- _THE PROBLEM_
Each record below is to be output unchanged, and any picture is to be dropped.
─── INFORMATION PROVIDED ───
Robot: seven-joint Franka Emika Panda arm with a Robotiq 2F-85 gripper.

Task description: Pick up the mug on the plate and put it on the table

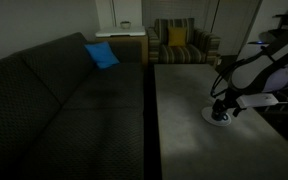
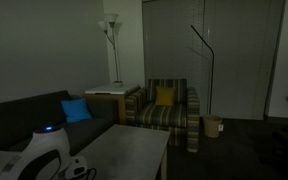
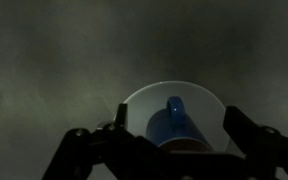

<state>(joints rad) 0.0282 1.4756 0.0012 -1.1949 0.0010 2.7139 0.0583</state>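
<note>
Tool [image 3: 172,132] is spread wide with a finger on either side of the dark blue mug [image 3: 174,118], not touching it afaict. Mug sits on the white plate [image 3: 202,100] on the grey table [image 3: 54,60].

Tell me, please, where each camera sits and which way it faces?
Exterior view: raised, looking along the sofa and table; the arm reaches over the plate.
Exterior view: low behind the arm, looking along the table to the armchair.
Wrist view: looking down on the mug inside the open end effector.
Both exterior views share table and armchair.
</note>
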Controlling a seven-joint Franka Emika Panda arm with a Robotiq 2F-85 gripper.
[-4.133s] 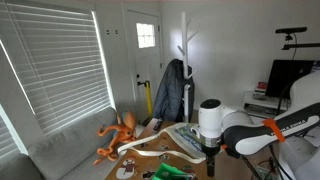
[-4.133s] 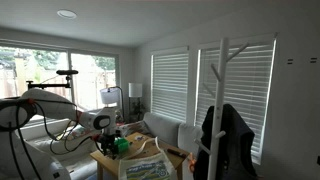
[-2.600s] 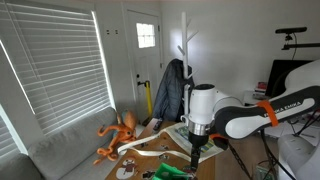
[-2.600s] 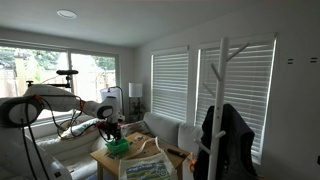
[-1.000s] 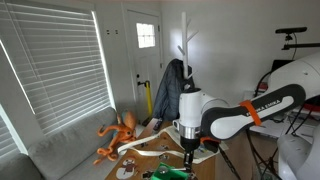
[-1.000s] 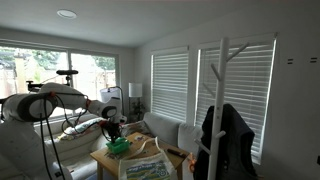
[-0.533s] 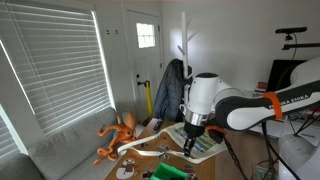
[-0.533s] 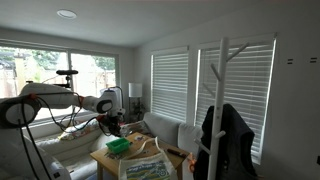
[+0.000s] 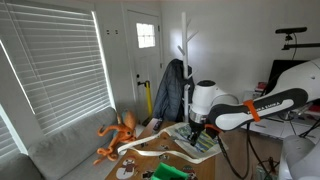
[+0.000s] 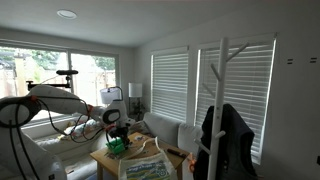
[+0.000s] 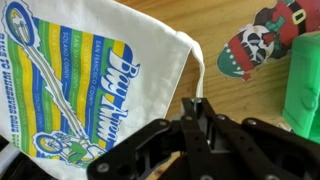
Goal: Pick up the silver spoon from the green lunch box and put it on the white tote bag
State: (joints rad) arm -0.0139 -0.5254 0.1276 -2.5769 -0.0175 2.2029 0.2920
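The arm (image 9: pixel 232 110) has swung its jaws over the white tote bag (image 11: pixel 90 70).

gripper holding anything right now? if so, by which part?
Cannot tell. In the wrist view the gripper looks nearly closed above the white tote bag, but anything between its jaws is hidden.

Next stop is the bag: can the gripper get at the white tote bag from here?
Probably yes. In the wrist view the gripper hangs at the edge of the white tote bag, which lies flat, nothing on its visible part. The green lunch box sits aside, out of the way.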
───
- _EXERCISE RESULT_
Robot: seven-joint Franka Emika Panda arm with a Robotiq 2F-85 gripper.

Task description: Pick up the mug on the plate and put it on the table


<state>(joints rad) 0.0282 1.4756 0.0012 -1.1949 0.0010 2.7139 0.0583</state>
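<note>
Tool [image 3: 172,132] is spread wide with a finger on either side of the dark blue mug [image 3: 174,118], not touching it afaict. Mug sits on the white plate [image 3: 202,100] on the grey table [image 3: 54,60].

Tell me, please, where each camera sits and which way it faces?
Exterior view: raised, looking along the sofa and table; the arm reaches over the plate.
Exterior view: low behind the arm, looking along the table to the armchair.
Wrist view: looking down on the mug inside the open end effector.
Both exterior views share table and armchair.
</note>
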Controlling a seven-joint Franka Emika Panda arm with a Robotiq 2F-85 gripper.
[-4.133s] 
[-4.133s] 
[-2.600s] 
[-2.600s] 
[-1.000s] 
[-1.000s] 
[-0.533s] 
[-0.533s] 
[+0.000s] 
[+0.000s] 
[+0.000s] 
Goal: Pick up the silver spoon from the green lunch box and put it on the white tote bag
State: (joints rad) arm -0.0139 -0.5254 0.1276 -2.5769 -0.0175 2.2029 0.2920
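The arm (image 9: pixel 232 110) has swung its jaws over the white tote bag (image 11: pixel 90 70).

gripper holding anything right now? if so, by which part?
Cannot tell. In the wrist view the gripper looks nearly closed above the white tote bag, but anything between its jaws is hidden.

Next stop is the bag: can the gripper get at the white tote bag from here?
Probably yes. In the wrist view the gripper hangs at the edge of the white tote bag, which lies flat, nothing on its visible part. The green lunch box sits aside, out of the way.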

Work on this exercise is finished.